Os elevadores da passarela instalada ao lado do prédio da Alfândega, na Praça da República, no Centro de Santos, não estão funcionando desde o início de agosto por falta de manutenção. Não é a primeira vez que isso acontece e a questão tem gerado reclamações de usuários, principalmente idosos, gestantes e pessoas com crianças de colo, ou dificuldade de locomoção, que sofrem para subir os degraus da passagem sobre a Avenida Antônio Prado. Trata-se do principal às barcas das travessias Santos-Vicente de Carvalho e Centro-Ilha Diana.
E o problema deve perdurar, pelo menos, até a segunda semana de setembro. “A estimativa é que a manutenção comece na próxima semana e, uma vez iniciada, dure até duas semanas para ser concluída. Serão corrigidos problemas de corrosão de algumas estruturas metálicas. O serviço será executado pela empresa Upsafe, com quem a APS mantém contrato para a manutenção preventiva, corretiva e emergencial”, informou a Autoridade Portuária de Santos (APS), em nota enviada ao Jornal da Orla.

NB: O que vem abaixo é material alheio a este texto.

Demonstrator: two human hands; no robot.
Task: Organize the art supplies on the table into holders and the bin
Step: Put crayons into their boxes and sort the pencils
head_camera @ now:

Nesta quarta-feira (19), a APS informou a abertura da rampa para ciclistas na passarela ao lado da Alfândega, como “opção também para as pessoas que desejarem evitar a escadaria”, enquanto os elevadores estão em manutenção.
Na mesma nota, a Autoridade Portuária havia informado que a Guarda Portuária abriu o portão que dá acesso ao cais para que os usuários pudessem acessar o terminal das barcas atravessando a avenida pela faixa de pedestres. No entanto, nesta quarta, a APS determinou que a “faixa de pedestres para travessia em nível da vias perimetral e da ferrovia não estará mais disponível”.


TRANSTORNOS
Tudo isso tem causado uma série de problemas. Moradora de Vicente de Carvalho, Larissa dos Santos Souza lembra que os elevadores foram implantados justamente para facilitar a vida dos idosos e pessoas com dificuldade de locomoção. “Não há outra alternativa a não ser subir pelas rampas e escadarias. Quando o trem está parado ou em circulação, eles não abrem o portão por conta de o trem poder pegar alguém. Enquanto isso, tem que subir essas pontes e escadas que eles fizeram super mal feitas; em dias de chuva é uma luta, escorrega e enche de água. Uma falta de respeito e responsabilidade”.
Ingrid Silva, também moradora do Guarujá, passou a utilizar a barca para chegar em Santos para tratamentos de saúde. Na semana passada – conta ela –, “subir aquela escada foi desafiador, além do coração estar grande, meus pulmões não são os mesmos”.


Ingrid diz ainda que os transtornos têm piorado sua saúde. “Tenho que passar pelas barcas, que mal funcionam, e pelo estresse agora dessa passarela. Morro de medo de passar mal subindo as escadas. São medos constantes: atravessar, sair da barca e essa luta”.
Karin Rodrigues também tem enfrentado transtornos. A cada 15 dias, ela traz a Santos o filho de dois anos, para atendimento com fonoaudióloga. Costumava atravessar com as catraias, na região do Mercado Municipal. No entanto, por mais conforto, opta pelas barcas. “Você sai da barca com a criança no colo e tem que subir aquela escada. Eu prefiro subir pelos degraus que pela rampa. É um desrespeito com os idosos, com as mães”.